[Supplied information Boundary: Start]

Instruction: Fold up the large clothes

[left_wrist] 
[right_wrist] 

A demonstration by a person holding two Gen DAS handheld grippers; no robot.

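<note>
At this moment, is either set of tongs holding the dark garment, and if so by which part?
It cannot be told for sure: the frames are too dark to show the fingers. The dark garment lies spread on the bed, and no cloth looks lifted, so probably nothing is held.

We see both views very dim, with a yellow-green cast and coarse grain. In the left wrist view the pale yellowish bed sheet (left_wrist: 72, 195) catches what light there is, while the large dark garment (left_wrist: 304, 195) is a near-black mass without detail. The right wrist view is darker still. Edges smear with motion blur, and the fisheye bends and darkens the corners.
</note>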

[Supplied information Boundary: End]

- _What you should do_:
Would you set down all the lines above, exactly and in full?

- _Answer to this task_:
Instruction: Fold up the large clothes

[left_wrist] 
[right_wrist] 

A demonstration by a person holding two Gen DAS handheld grippers; no robot.

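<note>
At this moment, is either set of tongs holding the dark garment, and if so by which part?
It cannot be told for sure: the frames are too dark to show the fingers. The dark garment lies spread on the bed, and no cloth looks lifted, so probably nothing is held.

We see both views very dim, with a yellow-green cast and coarse grain. In the left wrist view the pale yellowish bed sheet (left_wrist: 72, 195) catches what light there is, while the large dark garment (left_wrist: 304, 195) is a near-black mass without detail. The right wrist view is darker still. Edges smear with motion blur, and the fisheye bends and darkens the corners.
</note>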

The requested output has been produced.